Your reply is to be the lines below, exactly as written, with images omitted.
"""
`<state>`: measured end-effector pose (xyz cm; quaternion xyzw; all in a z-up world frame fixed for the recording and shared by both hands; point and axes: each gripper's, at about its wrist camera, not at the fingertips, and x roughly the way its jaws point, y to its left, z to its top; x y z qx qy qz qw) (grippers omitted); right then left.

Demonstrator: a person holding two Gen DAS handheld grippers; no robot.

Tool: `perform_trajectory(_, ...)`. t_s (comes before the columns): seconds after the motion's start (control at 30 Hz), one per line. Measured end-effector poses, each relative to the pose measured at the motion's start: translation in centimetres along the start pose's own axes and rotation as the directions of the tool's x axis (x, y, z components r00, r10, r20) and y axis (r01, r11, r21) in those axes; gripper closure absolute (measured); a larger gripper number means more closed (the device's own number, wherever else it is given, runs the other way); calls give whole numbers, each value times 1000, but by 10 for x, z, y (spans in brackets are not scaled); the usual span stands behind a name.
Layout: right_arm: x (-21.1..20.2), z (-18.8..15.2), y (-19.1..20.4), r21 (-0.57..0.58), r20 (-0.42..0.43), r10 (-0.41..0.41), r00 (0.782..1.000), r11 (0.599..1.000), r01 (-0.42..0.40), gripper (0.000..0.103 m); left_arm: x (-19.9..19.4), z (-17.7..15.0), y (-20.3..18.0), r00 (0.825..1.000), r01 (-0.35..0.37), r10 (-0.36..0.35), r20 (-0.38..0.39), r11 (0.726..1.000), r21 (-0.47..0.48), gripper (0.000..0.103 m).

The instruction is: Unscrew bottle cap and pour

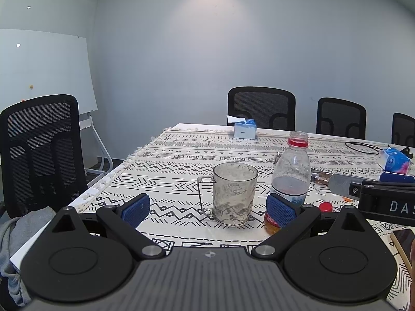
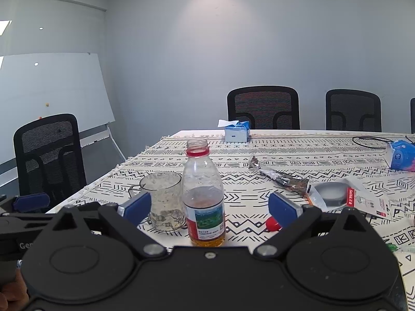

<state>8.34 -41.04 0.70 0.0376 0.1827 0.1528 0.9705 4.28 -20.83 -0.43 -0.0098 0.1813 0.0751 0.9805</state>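
Note:
An uncapped clear plastic bottle [image 2: 203,194] with a red neck ring and some amber liquid stands upright on the patterned tablecloth [image 2: 259,171]. A clear glass mug [image 2: 163,202] stands just left of it. The red cap [image 2: 272,224] lies on the cloth to the right of the bottle. My right gripper [image 2: 210,208] is open, with the bottle between its blue pads, not touching. My left gripper [image 1: 207,210] is open around the mug [image 1: 234,194]; the bottle [image 1: 291,178] is behind its right pad, and the cap [image 1: 325,206] lies further right.
A blue tissue box [image 2: 237,131] stands at the far edge. A foil wrapper [image 2: 280,176], a tape packet [image 2: 337,194], a blue pack [image 2: 400,155] and a black cord [image 2: 371,140] lie to the right. A phone [image 1: 403,243] lies near right. Black chairs surround the table.

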Motion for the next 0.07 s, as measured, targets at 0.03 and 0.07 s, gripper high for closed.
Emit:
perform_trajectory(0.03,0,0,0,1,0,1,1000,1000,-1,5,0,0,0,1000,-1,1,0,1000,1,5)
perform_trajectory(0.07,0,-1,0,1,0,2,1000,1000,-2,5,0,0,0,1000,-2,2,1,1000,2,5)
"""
▶ EXPECTED ANSWER
`<state>`: measured end-effector pose (xyz cm; quaternion xyzw; all in a z-up world frame fixed for the recording and shared by both hands; point and axes: each gripper's, at about its wrist camera, not at the fingertips, and x roughly the way its jaws point, y to its left, z to its top; x y z qx qy qz qw) (grippers omitted); right then left.

Demonstrator: a person holding two Gen DAS handheld grippers; no robot.

Tool: `perform_trajectory(_, ...)`. t_s (comes before the columns): seconds after the motion's start (control at 30 Hz), one per line. Measured end-effector poses, each relative to the pose measured at the motion's start: translation in centimetres along the start pose's own axes and rotation as the directions of the tool's x axis (x, y, z components r00, r10, r20) and y axis (r01, r11, r21) in those axes; gripper closure absolute (measured); a larger gripper number means more closed (the device's own number, wherever else it is given, runs the other way); calls give whole numbers, each value times 1000, but by 10 for x, z, y (spans in brackets are not scaled); the usual span stands behind a name.
Layout: right_arm: x (-21.1..20.2), z (-18.8..15.2), y (-19.1..20.4), r21 (-0.57..0.58), r20 (-0.42..0.43), r10 (-0.41..0.41), r00 (0.782..1.000), r11 (0.599..1.000), r01 (-0.42..0.40), gripper (0.000..0.103 m); left_arm: x (-19.9..19.4), z (-17.7..15.0), y (-20.3..18.0), r00 (0.825..1.000), r01 (-0.35..0.37), r10 (-0.36..0.35), r20 (-0.38..0.39), r11 (0.726..1.000), r21 (-0.47..0.48), gripper (0.000..0.103 m).

The instruction is: Unscrew bottle cap and pour


<state>8.34 -41.04 0.70 0.0376 0.1827 0.1528 0.9705 4.28 -20.83 -0.43 -0.0098 0.1813 0.0751 0.9805</state>
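Note:
An uncapped clear plastic bottle [image 2: 203,194] with a red neck ring and some amber liquid stands upright on the patterned tablecloth [image 2: 259,171]. A clear glass mug [image 2: 163,202] stands just left of it. The red cap [image 2: 272,224] lies on the cloth to the right of the bottle. My right gripper [image 2: 210,208] is open, with the bottle between its blue pads, not touching. My left gripper [image 1: 207,210] is open around the mug [image 1: 234,194]; the bottle [image 1: 291,178] is behind its right pad, and the cap [image 1: 325,206] lies further right.
A blue tissue box [image 2: 237,131] stands at the far edge. A foil wrapper [image 2: 280,176], a tape packet [image 2: 337,194], a blue pack [image 2: 400,155] and a black cord [image 2: 371,140] lie to the right. A phone [image 1: 403,243] lies near right. Black chairs surround the table.
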
Motion for the next 0.07 s, as measured, targets at 0.03 and 0.07 s, gripper high for closed.
Emit:
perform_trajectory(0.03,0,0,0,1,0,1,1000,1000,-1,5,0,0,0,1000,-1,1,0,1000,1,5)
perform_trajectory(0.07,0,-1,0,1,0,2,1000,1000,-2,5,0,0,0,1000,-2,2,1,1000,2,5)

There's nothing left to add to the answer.